There were 25 fatal accidents last year resulting in 28 road deaths, nearly three times the ten fatalities for all of 2016.
“Traffic accidents and deaths are extremely costly, not only in regard to the emotional shock and financial burdens imposed on the family and friends of those who are injured or lose their lives, but also to the national economy when one takes into consideration the pressures placed on the police, the ambulance service, the hospital, as well as the costs of medical services, insurance and the loss of earnings to the individuals, their families and their workplaces,” the BWU said in a press release.
The union, which represents workers in both private and public sector entities, said it was also worried about some of the dangerous practices which certain road users engage in, such as speeding on highways and in residential areas, as well as the dangerous stunts performed by cyclists on the roadways.
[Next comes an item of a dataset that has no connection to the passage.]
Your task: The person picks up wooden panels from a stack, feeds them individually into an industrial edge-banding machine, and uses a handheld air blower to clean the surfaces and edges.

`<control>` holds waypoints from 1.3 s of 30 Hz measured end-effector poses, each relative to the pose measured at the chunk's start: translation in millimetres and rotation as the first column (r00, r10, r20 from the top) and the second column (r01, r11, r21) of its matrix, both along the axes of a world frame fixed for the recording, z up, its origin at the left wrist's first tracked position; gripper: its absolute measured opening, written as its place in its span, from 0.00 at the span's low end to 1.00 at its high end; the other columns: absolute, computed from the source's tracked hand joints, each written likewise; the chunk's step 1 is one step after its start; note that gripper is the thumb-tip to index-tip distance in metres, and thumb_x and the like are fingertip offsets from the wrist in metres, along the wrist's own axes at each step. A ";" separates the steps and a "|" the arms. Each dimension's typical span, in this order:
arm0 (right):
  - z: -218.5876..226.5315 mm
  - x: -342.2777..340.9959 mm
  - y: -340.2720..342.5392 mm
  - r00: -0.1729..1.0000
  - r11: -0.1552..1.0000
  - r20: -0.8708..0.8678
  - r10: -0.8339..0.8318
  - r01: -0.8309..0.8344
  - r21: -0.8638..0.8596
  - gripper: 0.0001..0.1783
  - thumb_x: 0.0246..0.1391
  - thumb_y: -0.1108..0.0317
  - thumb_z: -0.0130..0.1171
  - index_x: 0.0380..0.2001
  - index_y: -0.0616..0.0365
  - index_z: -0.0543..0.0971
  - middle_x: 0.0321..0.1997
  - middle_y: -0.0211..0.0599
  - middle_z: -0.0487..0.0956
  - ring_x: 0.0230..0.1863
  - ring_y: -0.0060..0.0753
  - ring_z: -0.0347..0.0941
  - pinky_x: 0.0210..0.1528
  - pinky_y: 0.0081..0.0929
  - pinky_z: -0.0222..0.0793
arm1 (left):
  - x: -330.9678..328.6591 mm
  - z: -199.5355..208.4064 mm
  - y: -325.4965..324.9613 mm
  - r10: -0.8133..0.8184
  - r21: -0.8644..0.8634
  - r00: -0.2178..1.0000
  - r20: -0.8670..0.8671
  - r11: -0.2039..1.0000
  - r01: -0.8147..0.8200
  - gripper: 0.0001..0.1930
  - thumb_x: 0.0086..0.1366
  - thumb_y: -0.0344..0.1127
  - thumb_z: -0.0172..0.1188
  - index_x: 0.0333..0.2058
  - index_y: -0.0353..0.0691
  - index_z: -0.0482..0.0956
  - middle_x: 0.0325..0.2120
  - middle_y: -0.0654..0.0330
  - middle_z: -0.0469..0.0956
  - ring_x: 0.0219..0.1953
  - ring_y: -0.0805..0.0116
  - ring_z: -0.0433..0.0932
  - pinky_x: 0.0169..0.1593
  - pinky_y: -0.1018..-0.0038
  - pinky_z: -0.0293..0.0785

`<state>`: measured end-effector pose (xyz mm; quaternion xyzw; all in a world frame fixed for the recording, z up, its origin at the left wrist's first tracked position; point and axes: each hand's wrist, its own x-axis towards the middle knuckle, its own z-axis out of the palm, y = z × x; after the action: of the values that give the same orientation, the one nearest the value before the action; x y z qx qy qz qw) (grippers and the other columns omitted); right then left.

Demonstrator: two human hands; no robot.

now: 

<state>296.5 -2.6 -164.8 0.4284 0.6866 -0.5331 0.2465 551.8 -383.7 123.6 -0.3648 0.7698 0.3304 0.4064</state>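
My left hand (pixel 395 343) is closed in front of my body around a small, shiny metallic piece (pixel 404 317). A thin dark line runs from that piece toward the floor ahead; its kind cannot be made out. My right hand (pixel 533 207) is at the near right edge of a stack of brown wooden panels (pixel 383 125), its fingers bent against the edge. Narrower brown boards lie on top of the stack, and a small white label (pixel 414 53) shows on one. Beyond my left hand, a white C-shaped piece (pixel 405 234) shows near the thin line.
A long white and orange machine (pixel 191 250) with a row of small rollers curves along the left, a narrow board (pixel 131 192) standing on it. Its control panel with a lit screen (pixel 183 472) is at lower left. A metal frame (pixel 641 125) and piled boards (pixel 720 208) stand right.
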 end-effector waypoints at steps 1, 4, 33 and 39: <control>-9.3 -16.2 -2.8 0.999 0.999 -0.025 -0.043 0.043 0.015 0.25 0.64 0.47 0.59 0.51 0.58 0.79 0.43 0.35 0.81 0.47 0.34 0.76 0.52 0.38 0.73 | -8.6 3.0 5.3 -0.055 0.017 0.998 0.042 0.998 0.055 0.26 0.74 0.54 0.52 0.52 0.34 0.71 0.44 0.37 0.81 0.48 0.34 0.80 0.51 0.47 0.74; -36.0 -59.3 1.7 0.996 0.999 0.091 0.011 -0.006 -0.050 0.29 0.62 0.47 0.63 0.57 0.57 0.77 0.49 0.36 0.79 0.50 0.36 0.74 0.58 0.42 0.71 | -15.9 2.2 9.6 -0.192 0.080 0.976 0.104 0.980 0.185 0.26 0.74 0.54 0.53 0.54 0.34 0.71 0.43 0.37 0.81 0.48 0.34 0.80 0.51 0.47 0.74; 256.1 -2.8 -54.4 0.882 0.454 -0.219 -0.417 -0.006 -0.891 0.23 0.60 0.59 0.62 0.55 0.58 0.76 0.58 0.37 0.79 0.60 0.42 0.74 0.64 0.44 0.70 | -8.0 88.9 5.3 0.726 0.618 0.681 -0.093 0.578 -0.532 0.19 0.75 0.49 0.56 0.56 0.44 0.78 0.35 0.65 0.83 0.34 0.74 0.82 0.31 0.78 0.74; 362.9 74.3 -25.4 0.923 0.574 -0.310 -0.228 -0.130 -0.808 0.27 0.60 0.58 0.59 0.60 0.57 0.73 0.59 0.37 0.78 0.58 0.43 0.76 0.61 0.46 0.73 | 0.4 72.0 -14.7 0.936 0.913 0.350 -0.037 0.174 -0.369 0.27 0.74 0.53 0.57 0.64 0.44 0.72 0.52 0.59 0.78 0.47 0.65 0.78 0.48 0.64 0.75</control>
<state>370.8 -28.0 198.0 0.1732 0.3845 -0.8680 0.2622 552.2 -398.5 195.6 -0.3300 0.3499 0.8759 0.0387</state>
“They are not only breaking the law and endangering their own lives, but also those of other road users, and making themselves a public nuisance in the process,” the union stressed, while calling for a more sensitive approach by all road users.
The union’s stand received support from the Barbados Road Safety Association (BRSA), which has campaigned incessantly for tough action against those found culpable in fatal road accidents.
BRSA President Sharmane Roland-Bowen told Barbados TODAY the country was finally on the right path with some of the recent amendments to the Road Traffic Act, but a comprehensive driver education programme was needed.
“Everyone needs to be aware of their responsibilities and comply with the laws, because it is for their own safety. Every country that has managed to reduce the number of road deaths has introduced education programmes,” Roland-Bowen said.
“An educational component will help drivers develop a greater awareness of the dangers associated with breaking the laws. The judicial system, insurance companies and the Licensing Authority all must take the issue of road safety more seriously, and the new traffic laws must be enforced once they come on stream,” she added.